* What to do
The full listing is to be transcribed exactly, with each picture left out.

* Data

((

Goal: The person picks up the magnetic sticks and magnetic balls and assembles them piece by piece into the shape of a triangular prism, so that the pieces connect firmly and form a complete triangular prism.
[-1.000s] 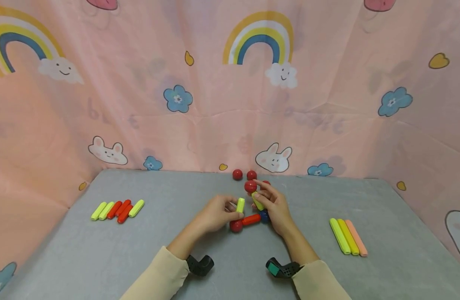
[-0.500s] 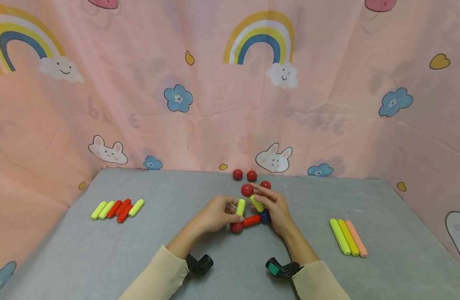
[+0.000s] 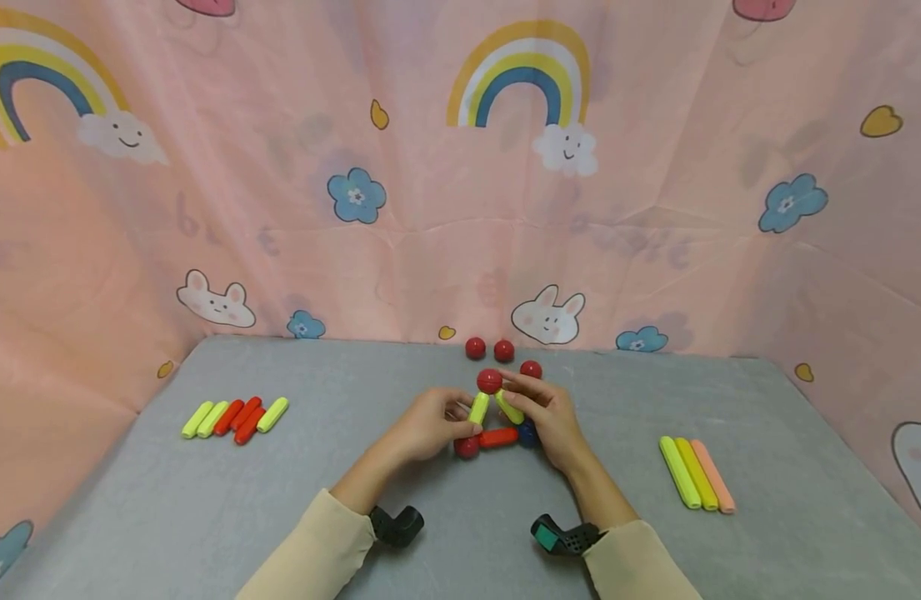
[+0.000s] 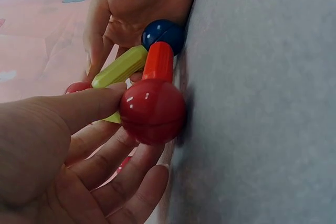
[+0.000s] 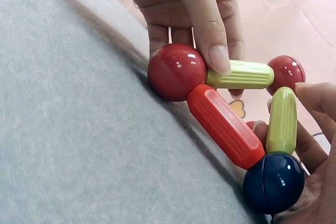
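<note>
A small four-sided frame of magnetic rods and balls stands on the table between the hands. My left hand [image 3: 433, 425] pinches its left yellow-green rod [image 3: 478, 408], just above the lower red ball [image 5: 177, 72]. My right hand [image 3: 550, 417] holds the right yellow-green rod [image 5: 282, 120] near its upper end, a fingertip touching the top red ball [image 3: 489, 381]. Both yellow-green rods meet that top ball. An orange-red rod [image 5: 226, 126] joins the lower red ball to a blue ball [image 5: 273, 183], which my right hand partly hides in the head view.
Behind the frame lie loose red balls [image 3: 475, 348] near the patterned backdrop [image 3: 400, 275]. To the left, several short yellow-green and red rods [image 3: 235, 418] lie in a row on the grey table [image 3: 340, 542]. Longer rods [image 3: 698, 473] lie side by side at the right.
My right hand has tilted the right rod and top red ball leftward. The top ball has come onto the upper end of the left rod, which was apart from it before.
</note>
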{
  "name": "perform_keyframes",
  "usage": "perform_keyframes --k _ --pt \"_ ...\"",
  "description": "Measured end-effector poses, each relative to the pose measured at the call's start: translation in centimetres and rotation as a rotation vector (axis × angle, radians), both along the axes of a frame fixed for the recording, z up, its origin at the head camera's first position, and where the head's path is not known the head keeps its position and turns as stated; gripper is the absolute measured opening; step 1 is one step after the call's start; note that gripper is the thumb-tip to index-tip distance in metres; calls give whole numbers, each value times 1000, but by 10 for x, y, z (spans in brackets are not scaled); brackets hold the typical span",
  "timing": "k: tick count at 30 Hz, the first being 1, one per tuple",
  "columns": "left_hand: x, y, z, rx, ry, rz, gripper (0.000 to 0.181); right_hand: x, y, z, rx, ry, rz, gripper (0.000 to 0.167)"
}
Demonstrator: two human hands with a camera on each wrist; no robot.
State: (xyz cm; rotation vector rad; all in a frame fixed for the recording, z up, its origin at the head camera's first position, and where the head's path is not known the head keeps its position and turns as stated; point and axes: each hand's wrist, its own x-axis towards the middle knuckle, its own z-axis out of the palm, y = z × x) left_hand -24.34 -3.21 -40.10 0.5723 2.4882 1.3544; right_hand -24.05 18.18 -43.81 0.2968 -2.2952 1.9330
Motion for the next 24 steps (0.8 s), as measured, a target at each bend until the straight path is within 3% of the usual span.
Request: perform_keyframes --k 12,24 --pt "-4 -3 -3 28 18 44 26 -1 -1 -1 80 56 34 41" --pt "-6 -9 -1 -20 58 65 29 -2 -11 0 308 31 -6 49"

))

* Result of the exercise
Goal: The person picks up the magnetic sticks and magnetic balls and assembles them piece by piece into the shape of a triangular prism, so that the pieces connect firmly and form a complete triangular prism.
[-1.000s] 
[-0.500s] 
[+0.000s] 
[+0.000s] 
[+0.000s] 
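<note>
A small four-sided frame of magnetic rods and balls stands on the table between the hands. My left hand [image 3: 433, 425] pinches its left yellow-green rod [image 3: 478, 408], just above the lower red ball [image 5: 177, 72]. My right hand [image 3: 550, 417] holds the right yellow-green rod [image 5: 282, 120] near its upper end, a fingertip touching the top red ball [image 3: 489, 381]. Both yellow-green rods meet that top ball. An orange-red rod [image 5: 226, 126] joins the lower red ball to a blue ball [image 5: 273, 183], which my right hand partly hides in the head view.
Behind the frame lie loose red balls [image 3: 475, 348] near the patterned backdrop [image 3: 400, 275]. To the left, several short yellow-green and red rods [image 3: 235, 418] lie in a row on the grey table [image 3: 340, 542]. Longer rods [image 3: 698, 473] lie side by side at the right.
My right hand has tilted the right rod and top red ball leftward. The top ball has come onto the upper end of the left rod, which was apart from it before.
</note>
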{
  "name": "perform_keyframes",
  "usage": "perform_keyframes --k _ --pt \"_ ...\"",
  "description": "Measured end-effector poses, each relative to the pose measured at the call's start: translation in centimetres and rotation as a rotation vector (axis × angle, radians), both along the axes of a frame fixed for the recording, z up, its origin at the head camera's first position, and where the head's path is not known the head keeps its position and turns as stated; gripper is the absolute measured opening; step 1 is one step after the call's start; note that gripper is the thumb-tip to index-tip distance in metres; calls give whole numbers, each value times 1000, but by 10 for x, y, z (spans in brackets are not scaled); brackets hold the typical span",
  "timing": "k: tick count at 30 Hz, the first being 1, one per tuple",
  "columns": "left_hand: x, y, z, rx, ry, rz, gripper (0.000 to 0.181); right_hand: x, y, z, rx, ry, rz, gripper (0.000 to 0.167)"
}
Demonstrator: two human hands with a camera on each wrist; no robot.
State: (xyz cm; rotation vector rad; all in a frame fixed for the recording, z up, its origin at the head camera's first position, and where the head's path is not known the head keeps its position and turns as stated; point and axes: each hand's wrist, its own x-axis towards the middle knuckle, its own z-axis out of the palm, y = z × x) left_hand -24.34 -3.21 -40.10 0.5723 2.4882 1.3544; right_hand -24.05 18.18 -43.81 0.2968 -2.2952 1.9330
Motion for the next 24 steps (0.8 s), as measured, a target at each bend until the straight path is within 3% of the usual span.
Request: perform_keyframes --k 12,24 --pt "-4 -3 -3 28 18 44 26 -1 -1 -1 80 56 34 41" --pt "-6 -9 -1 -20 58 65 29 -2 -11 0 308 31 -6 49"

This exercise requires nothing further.